Required action
Give back exactly the stretch of data below from the line holding "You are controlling" through the line holding "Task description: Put", both ends included, and leave the remaining lines out.

Material provided
::::::::

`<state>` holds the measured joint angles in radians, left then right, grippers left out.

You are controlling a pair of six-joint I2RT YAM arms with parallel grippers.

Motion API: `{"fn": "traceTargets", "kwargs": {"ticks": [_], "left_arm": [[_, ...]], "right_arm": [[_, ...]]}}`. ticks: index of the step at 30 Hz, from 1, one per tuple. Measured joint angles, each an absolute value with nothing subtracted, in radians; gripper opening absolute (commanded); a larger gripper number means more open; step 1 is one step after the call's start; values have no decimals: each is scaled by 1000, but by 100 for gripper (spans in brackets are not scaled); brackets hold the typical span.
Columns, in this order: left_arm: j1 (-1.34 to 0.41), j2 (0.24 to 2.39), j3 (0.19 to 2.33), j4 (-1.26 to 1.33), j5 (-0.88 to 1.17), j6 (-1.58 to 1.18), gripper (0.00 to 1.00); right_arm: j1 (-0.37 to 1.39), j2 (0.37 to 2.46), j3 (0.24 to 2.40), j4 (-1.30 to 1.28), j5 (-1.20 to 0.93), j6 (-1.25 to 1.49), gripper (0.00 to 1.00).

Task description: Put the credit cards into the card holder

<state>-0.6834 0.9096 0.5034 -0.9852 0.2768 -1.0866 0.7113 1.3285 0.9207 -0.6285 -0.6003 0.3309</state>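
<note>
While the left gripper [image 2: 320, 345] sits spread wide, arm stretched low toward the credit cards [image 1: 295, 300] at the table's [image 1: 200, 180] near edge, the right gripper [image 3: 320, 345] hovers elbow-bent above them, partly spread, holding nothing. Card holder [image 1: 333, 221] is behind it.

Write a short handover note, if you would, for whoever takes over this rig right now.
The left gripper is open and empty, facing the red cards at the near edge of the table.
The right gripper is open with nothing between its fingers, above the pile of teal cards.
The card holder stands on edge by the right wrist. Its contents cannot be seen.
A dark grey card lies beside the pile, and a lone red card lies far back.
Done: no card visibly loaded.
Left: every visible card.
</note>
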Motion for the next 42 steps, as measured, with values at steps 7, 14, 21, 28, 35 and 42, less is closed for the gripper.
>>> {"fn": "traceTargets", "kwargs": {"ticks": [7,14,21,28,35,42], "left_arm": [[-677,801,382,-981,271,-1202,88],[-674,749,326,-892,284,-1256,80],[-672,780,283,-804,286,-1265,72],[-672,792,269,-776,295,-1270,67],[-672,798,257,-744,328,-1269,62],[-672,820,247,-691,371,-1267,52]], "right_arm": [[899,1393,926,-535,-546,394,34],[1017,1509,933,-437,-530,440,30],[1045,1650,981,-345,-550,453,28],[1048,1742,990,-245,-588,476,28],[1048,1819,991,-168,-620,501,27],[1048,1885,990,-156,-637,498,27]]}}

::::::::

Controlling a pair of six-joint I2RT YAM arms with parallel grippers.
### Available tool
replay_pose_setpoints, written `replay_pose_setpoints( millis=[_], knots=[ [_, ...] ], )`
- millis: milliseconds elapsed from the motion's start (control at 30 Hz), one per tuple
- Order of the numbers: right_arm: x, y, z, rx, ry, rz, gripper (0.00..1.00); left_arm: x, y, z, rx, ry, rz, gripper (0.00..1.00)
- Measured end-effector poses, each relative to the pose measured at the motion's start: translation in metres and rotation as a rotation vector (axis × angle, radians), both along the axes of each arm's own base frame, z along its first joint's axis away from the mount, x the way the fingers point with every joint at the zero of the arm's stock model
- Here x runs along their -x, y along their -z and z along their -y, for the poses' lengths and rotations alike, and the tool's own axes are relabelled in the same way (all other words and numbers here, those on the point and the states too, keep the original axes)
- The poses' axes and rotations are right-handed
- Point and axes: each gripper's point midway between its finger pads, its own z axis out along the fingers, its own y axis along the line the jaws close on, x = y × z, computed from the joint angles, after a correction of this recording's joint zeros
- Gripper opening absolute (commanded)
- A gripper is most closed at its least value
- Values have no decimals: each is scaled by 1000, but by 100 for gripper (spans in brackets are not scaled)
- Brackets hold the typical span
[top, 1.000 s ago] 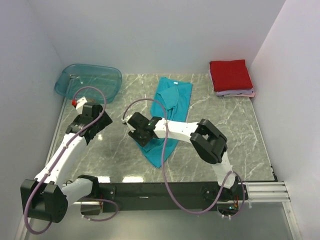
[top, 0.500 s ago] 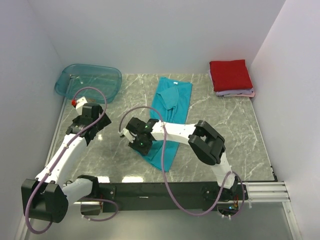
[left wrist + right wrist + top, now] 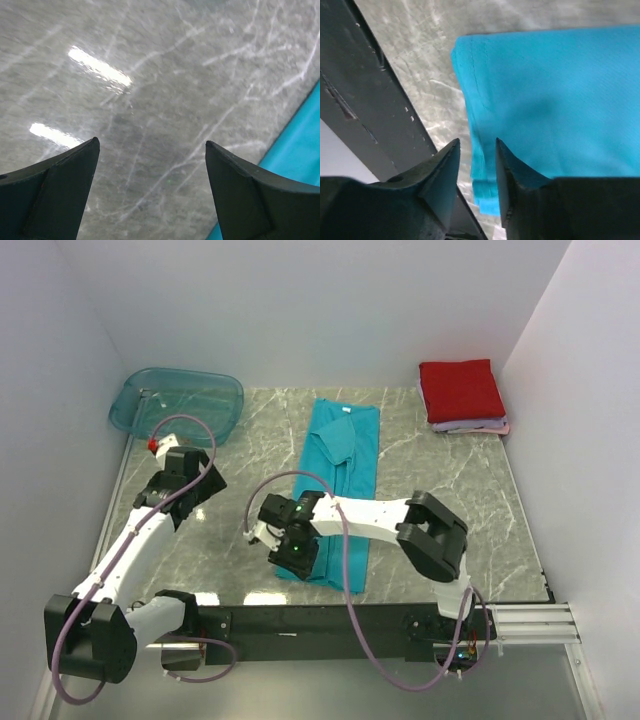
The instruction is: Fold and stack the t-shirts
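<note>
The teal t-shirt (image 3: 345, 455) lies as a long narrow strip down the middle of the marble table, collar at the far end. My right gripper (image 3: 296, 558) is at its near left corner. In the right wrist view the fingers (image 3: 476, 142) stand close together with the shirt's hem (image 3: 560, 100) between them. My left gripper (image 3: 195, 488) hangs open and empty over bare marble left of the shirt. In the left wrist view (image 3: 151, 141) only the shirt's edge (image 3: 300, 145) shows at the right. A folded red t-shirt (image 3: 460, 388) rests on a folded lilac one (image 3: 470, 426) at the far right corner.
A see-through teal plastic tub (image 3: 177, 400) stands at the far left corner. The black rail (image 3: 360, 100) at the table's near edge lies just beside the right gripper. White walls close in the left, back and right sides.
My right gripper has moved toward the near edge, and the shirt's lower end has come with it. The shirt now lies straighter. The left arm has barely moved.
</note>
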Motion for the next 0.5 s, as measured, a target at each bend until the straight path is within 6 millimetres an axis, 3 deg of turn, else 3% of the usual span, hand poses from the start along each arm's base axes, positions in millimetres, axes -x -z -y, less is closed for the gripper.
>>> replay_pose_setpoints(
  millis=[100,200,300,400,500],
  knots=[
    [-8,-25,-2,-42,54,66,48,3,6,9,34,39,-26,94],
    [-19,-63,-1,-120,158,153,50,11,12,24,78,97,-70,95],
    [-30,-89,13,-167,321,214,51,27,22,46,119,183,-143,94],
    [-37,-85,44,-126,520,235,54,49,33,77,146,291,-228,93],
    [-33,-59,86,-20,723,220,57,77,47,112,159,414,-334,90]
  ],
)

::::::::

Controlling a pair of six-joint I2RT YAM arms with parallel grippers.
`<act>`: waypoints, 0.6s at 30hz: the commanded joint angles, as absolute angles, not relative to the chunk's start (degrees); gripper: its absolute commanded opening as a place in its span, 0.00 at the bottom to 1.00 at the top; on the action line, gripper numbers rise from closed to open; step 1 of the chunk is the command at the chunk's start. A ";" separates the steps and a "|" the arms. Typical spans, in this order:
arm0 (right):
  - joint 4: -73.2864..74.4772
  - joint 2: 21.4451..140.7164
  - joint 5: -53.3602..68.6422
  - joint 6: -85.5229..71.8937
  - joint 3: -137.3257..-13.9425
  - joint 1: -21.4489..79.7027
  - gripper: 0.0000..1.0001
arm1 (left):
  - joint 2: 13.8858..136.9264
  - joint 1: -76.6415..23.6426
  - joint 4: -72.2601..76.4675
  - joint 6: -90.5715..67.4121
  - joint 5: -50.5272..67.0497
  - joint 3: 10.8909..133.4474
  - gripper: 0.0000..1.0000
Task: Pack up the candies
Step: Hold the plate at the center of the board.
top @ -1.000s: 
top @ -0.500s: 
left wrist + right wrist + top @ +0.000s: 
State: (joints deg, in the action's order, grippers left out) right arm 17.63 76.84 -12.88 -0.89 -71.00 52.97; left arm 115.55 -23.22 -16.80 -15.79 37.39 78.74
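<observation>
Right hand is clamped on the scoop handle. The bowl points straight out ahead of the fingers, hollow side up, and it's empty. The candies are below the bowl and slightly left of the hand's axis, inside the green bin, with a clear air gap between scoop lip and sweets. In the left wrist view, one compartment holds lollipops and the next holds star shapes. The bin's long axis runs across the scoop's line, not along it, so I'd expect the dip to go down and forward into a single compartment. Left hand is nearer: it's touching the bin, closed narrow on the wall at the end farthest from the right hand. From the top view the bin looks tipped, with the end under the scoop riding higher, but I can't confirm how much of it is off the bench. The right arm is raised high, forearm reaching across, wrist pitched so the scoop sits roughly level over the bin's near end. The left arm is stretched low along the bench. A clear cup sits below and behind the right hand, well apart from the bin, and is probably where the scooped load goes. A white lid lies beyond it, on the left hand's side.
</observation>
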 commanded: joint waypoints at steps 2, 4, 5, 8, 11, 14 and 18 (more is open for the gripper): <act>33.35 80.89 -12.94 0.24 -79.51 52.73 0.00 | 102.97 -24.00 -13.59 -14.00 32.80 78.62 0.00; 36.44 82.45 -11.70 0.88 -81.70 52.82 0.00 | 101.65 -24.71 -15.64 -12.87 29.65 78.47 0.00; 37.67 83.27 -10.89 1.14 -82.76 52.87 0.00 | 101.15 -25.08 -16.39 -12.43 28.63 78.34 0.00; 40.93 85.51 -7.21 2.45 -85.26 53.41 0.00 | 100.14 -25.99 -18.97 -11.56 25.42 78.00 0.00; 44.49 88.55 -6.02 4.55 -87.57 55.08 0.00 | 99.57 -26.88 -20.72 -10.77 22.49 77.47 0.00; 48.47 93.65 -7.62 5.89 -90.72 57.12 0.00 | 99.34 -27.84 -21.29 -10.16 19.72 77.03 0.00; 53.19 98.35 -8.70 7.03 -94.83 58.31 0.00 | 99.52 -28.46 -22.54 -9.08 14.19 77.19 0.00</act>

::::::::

Output of the task
You are controlling a pair of six-joint I2RT YAM arms with parallel grippers.

Motion API: `{"fn": "traceTargets", "kwargs": {"ticks": [_], "left_arm": [[_, ...]], "right_arm": [[_, ...]]}}`. ticks: index of the step at 30 Hz, from 1, one per tuple. Measured joint angles, each an absolute value with nothing subtracted, in radians; gripper opening absolute (commanded); a larger gripper number means more open; step 1 is one step after the call's start; values have no decimals: each is scaled by 1000, but by 100 for gripper (spans in brackets are not scaled); brackets hold the typical span.
Columns, in this order: left_arm: j1 (-1.34 to 0.41), j2 (0.24 to 2.39), j3 (0.19 to 2.33), j4 (-1.26 to 1.33), j5 (-0.88 to 1.17), j6 (-1.58 to 1.18), gripper (0.00 to 1.00); right_arm: j1 (-0.37 to 1.39), j2 (0.37 to 2.46), j3 (0.24 to 2.40), j4 (-1.30 to 1.28), j5 (-1.20 to 0.93), j6 (-1.25 to 1.49), gripper (0.00 to 1.00).

Task description: Put the credit cards into the card holder

Nothing further is needed for this answer.